### WHAT TO DO
Below this line is a set of entries; quote exactly the lines from the line that contains "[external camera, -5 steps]" to the line that contains "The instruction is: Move", both lines included.

### DATASET
= Beginning of Section =

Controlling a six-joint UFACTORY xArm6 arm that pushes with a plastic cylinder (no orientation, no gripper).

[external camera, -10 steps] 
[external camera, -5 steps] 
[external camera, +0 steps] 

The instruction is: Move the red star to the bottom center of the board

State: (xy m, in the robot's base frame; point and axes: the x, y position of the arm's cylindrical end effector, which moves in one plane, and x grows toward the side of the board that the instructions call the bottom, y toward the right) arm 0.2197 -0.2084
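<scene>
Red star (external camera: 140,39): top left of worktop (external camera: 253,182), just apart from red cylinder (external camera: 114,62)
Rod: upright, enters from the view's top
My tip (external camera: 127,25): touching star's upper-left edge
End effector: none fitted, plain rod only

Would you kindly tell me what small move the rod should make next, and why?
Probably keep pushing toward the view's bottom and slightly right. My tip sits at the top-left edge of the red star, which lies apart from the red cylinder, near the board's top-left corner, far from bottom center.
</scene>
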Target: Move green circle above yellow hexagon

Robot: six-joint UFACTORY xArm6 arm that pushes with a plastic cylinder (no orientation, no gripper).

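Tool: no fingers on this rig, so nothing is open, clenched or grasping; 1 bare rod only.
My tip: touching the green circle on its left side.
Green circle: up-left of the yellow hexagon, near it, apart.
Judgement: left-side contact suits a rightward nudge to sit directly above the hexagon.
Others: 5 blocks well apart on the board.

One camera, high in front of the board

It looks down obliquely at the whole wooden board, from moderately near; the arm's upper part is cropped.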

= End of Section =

### FINAL ANSWER
[external camera, -5 steps] 
[external camera, +0 steps] 

The instruction is: Move the red star to the bottom center of the board

Nothing further is required for this answer.